Furthermore, the findings from our research suggest a relevance of 66.7% when applied to various hospital settings in the context of this particular study. It can be inferred from this that electronic reports have the potential to enhance information about incidents. Developing a user-friendly program, a robust user interface, and an improvement and correction system are all crucial aspects of the electronic reporting system that hospitals need to address to enhance nurse reporting through electronic reports.

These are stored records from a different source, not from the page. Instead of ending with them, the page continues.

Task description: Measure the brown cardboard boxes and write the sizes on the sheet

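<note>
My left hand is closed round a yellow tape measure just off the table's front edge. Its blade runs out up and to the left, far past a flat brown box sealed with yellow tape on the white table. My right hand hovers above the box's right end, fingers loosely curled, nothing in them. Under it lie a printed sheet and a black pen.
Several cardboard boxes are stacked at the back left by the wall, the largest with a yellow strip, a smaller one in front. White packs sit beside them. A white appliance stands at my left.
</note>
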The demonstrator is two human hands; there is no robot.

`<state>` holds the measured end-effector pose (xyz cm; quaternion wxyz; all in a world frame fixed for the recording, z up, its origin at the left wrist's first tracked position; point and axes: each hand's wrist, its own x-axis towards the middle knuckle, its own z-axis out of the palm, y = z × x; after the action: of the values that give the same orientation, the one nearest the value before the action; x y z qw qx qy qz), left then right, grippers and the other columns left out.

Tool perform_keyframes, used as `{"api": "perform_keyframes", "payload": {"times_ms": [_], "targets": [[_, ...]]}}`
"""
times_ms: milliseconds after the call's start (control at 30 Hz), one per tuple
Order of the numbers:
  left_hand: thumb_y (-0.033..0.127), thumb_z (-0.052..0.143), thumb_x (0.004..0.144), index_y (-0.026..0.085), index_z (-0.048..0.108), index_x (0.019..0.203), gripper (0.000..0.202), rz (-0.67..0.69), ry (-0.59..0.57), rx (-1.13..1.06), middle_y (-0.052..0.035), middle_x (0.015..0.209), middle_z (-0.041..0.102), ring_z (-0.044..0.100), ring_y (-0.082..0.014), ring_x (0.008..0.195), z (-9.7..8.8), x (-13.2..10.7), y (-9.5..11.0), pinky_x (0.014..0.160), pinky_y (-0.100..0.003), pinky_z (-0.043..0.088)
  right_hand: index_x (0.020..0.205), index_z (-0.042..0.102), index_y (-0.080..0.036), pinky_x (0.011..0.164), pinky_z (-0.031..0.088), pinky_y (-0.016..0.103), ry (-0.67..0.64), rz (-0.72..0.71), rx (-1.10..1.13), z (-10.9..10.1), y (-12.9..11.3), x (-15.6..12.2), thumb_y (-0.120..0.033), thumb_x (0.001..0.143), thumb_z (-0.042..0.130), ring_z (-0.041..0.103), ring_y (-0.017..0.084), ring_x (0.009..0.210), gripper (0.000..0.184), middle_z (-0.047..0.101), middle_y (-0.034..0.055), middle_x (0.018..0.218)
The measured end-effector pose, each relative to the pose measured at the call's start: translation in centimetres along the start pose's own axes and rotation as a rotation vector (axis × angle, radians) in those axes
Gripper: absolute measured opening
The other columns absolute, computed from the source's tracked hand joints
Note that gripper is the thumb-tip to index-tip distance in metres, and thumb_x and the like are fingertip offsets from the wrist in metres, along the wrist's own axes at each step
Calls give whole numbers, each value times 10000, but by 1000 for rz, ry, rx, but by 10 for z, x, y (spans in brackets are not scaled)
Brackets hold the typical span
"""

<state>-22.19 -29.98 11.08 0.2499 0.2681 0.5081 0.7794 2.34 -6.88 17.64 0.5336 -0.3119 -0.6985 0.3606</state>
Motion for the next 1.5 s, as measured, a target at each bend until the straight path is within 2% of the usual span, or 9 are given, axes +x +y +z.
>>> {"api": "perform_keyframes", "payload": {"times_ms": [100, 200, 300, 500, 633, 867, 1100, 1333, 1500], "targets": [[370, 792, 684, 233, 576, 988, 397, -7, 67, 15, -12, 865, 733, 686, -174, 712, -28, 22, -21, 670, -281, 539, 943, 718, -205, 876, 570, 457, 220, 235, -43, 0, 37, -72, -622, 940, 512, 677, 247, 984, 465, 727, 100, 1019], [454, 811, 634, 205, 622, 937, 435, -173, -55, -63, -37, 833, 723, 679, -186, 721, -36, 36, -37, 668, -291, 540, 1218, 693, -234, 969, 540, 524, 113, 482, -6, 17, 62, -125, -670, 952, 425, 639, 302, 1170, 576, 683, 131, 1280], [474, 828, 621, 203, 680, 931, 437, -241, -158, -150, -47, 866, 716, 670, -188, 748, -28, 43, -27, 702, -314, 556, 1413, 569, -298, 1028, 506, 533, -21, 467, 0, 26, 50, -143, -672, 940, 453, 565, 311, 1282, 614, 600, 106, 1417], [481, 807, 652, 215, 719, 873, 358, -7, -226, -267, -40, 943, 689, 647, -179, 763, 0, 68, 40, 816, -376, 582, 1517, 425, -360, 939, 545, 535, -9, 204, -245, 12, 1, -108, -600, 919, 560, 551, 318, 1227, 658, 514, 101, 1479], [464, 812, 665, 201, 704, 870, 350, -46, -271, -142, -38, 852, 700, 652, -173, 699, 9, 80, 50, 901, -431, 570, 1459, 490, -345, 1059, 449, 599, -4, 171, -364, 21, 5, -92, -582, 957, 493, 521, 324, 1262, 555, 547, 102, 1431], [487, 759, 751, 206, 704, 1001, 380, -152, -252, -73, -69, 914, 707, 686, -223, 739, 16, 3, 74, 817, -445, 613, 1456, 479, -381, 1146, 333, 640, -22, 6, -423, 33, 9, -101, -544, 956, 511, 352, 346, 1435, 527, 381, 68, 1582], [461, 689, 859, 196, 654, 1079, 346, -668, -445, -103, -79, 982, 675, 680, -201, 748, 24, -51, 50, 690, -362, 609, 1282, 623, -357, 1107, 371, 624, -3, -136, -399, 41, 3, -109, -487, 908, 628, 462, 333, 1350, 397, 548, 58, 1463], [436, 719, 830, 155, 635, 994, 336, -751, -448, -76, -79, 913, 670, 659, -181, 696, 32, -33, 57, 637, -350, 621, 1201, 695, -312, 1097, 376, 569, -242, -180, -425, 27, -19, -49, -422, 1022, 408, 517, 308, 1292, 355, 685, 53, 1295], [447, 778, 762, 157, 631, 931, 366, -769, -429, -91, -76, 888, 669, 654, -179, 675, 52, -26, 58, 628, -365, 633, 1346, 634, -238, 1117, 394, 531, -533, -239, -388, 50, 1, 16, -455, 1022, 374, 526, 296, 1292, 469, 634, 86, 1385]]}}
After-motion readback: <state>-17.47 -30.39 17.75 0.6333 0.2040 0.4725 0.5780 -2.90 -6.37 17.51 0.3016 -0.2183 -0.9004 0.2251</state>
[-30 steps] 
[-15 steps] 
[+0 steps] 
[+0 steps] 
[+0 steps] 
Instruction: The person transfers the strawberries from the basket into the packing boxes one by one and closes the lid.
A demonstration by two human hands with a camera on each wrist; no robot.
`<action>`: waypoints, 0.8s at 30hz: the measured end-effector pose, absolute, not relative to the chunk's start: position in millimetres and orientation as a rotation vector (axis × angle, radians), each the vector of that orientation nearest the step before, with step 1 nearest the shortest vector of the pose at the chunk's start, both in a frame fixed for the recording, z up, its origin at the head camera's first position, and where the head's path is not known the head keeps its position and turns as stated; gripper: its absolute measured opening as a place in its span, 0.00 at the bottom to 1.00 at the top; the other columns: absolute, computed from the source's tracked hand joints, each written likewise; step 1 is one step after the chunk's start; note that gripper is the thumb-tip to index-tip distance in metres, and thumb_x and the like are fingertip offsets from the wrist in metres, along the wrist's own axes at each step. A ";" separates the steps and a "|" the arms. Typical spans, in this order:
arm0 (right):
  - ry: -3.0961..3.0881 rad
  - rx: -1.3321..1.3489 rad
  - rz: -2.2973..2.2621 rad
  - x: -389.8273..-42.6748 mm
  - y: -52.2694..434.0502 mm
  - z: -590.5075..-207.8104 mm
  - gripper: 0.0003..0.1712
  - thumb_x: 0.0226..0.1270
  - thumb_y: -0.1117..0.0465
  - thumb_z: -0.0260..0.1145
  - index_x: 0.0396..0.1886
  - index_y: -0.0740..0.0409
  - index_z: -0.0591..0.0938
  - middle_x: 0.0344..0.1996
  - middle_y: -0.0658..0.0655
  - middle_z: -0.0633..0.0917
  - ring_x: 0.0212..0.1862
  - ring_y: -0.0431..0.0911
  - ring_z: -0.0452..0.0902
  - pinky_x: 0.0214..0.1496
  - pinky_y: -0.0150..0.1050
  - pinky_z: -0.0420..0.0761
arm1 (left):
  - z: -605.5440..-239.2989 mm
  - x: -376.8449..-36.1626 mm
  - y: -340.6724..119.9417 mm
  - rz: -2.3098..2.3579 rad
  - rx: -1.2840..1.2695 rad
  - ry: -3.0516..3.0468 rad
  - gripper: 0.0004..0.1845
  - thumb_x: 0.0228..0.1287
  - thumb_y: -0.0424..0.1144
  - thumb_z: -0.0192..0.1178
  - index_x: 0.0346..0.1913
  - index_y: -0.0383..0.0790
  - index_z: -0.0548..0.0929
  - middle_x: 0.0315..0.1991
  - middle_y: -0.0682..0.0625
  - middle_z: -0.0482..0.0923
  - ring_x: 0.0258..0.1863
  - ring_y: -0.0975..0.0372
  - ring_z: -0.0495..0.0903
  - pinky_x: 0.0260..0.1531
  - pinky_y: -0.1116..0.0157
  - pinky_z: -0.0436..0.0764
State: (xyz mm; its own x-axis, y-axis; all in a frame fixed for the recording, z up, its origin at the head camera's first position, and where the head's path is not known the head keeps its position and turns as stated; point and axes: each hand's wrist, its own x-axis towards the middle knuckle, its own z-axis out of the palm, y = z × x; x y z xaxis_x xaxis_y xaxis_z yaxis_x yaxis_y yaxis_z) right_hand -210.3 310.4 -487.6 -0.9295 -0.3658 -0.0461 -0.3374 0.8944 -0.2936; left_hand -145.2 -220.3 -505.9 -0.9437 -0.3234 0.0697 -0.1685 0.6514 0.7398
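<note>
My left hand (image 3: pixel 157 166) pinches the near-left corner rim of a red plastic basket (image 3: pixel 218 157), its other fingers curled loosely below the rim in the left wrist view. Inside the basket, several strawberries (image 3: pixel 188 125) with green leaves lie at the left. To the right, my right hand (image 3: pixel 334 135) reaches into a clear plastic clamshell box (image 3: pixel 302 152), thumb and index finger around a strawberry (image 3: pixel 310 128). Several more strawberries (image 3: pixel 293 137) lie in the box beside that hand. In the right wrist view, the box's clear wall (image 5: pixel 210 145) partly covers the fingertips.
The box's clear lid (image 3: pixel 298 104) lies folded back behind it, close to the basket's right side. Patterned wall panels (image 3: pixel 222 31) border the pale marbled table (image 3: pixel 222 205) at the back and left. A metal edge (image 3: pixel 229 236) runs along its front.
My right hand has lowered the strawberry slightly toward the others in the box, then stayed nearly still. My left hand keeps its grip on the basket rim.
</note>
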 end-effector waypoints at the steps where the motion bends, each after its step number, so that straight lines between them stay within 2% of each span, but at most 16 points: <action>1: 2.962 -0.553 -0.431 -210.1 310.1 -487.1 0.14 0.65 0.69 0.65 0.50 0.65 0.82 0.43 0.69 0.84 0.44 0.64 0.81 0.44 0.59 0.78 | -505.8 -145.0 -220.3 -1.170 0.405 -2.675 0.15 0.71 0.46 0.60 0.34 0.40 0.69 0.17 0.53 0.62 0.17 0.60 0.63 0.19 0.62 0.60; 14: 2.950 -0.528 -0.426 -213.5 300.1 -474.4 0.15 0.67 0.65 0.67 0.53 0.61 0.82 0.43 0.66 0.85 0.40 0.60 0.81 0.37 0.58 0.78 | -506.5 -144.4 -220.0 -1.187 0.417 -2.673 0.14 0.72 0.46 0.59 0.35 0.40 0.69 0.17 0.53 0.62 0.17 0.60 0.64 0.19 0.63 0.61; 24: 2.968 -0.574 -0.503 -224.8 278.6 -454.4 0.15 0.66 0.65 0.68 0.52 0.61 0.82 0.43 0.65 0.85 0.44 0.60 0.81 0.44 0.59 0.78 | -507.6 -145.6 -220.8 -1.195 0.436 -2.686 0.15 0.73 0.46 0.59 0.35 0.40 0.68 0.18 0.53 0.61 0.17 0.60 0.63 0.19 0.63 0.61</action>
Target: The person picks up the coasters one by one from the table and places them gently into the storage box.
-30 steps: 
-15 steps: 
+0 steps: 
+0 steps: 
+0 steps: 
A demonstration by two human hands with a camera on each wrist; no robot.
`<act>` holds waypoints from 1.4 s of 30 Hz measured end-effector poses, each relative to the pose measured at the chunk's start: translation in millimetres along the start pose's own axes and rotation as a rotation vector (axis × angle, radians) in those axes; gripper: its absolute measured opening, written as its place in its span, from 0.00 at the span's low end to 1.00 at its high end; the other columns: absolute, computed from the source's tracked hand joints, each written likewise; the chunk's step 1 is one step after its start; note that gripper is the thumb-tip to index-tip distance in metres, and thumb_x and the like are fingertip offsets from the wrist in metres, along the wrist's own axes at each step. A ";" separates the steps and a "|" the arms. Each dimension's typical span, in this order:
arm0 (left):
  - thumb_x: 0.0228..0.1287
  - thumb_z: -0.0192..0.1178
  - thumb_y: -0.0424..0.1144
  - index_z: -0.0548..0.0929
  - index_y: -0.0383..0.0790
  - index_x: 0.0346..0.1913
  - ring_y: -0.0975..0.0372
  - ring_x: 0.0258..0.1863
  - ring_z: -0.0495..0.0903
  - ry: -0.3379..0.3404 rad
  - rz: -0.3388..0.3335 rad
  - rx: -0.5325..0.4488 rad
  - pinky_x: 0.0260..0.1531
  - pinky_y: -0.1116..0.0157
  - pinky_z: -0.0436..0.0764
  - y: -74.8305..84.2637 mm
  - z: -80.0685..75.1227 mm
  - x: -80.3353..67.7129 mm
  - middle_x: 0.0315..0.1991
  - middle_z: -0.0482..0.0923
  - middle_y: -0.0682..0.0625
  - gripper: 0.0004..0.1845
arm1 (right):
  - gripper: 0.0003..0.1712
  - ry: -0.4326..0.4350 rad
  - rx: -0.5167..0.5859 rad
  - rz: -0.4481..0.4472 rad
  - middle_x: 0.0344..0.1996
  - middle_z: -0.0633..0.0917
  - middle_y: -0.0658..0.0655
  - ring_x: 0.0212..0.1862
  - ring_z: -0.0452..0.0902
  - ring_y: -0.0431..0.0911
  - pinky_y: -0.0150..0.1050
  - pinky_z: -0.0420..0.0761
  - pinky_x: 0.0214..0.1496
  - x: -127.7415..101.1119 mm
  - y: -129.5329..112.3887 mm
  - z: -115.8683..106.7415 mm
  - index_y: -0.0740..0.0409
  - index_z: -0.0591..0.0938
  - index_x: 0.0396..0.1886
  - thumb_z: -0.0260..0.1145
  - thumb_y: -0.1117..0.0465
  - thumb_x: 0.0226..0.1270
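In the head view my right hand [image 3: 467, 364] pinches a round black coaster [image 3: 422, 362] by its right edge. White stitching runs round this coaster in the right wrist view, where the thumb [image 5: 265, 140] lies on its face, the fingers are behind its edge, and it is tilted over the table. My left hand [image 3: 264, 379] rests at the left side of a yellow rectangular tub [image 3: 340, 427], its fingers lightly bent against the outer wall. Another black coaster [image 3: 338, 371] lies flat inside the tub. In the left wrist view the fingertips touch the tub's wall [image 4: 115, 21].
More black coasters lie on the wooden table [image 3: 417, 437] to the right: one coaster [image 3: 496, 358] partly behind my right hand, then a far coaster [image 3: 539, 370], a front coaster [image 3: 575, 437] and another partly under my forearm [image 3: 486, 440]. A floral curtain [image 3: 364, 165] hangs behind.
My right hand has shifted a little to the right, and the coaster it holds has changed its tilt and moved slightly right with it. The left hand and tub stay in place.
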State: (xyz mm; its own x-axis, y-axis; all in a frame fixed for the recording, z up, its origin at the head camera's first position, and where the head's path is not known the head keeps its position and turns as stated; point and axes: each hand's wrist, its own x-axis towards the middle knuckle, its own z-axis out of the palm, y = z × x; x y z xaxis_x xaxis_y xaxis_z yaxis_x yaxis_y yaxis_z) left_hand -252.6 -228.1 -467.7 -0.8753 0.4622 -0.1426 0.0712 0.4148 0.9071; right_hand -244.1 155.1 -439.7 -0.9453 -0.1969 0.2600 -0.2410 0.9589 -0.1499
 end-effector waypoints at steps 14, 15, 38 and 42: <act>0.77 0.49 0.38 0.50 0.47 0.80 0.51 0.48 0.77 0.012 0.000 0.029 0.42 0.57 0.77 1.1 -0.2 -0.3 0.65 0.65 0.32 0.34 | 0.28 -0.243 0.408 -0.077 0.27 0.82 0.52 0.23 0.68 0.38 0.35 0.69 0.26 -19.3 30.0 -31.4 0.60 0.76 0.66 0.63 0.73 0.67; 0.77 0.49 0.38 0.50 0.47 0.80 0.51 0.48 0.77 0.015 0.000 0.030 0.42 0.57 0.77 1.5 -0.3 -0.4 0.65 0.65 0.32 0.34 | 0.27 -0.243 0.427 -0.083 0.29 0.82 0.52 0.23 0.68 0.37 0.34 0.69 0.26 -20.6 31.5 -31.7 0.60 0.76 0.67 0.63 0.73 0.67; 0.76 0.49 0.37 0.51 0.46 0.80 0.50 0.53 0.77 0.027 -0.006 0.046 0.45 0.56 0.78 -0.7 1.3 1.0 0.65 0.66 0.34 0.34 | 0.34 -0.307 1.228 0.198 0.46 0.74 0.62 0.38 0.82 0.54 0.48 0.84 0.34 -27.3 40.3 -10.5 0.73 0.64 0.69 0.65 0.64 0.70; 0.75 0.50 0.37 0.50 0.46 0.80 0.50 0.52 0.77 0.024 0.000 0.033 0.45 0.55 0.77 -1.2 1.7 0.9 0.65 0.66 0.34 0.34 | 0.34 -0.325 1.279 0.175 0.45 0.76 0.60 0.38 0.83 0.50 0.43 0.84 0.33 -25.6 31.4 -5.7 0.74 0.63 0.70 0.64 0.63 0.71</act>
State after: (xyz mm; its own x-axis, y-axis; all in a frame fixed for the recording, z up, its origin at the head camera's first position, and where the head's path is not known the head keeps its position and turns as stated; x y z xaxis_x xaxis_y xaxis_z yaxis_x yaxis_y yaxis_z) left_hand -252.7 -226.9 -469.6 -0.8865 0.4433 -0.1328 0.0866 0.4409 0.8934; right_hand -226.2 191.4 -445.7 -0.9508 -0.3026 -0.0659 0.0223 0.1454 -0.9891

The primary limitation identified during the research process was the exclusive selection of nurses from Al Dhafra Hospitals as participants, which might constrain the generalizability of the findings to other regions. Future research could consider involving other healthcare professionals to provide additional perspectives, considering their impact on patient care and the potential for valid reporting beyond nurses. Another limitation highlighted by the majority of nurses was their direct patient contact or frontline care roles. Obtaining insights from nursing management regarding the study variables would enhance responses with an administrative viewpoint on the topic. Recommendations to address these limitations in future studies are necessary to ensure a more comprehensive understanding of the subject. The study has various implications. Firstly, the ERS system has garnered widespread acceptance and support for reporting near misses in a blameless and non-punitive atmosphere. A more accurate and comprehensive understanding of healthcare risks will enhance services and care outcomes. The advantages of ERS make it a valuable instrument for reporting near misses. The effective utilization of ERS must be prioritized by healthcare executives, providing the necessary resources. Additionally, nurses should continually receive training and education to enhance their knowledge and proficiency with the system. Simplifying and streamlining the reporting process should be the next step. Access to electronic reporting systems for healthcare professionals should be quick and easy. These systems should be designed so straightforwardly that staff can operate them with minimal obstacles.
Conclusion
The study’s findings offer crucial and insightful information about the meaningful and positive connections between electronic reports and voluntary reporting by nurses. The model presented illustrates the potential of electronic reports to enhance the reporting of incidents by nurses, particularly near misses involving patients. In light of these findings, specific electronic reports that contribute to this correlation, such as electronic assistance systems, are highlighted. The implications for nursing practice are substantial, and it is recommended that nursing administrators, healthcare authorities, and academic institutions prioritize the advancement of electronic incidence reporting.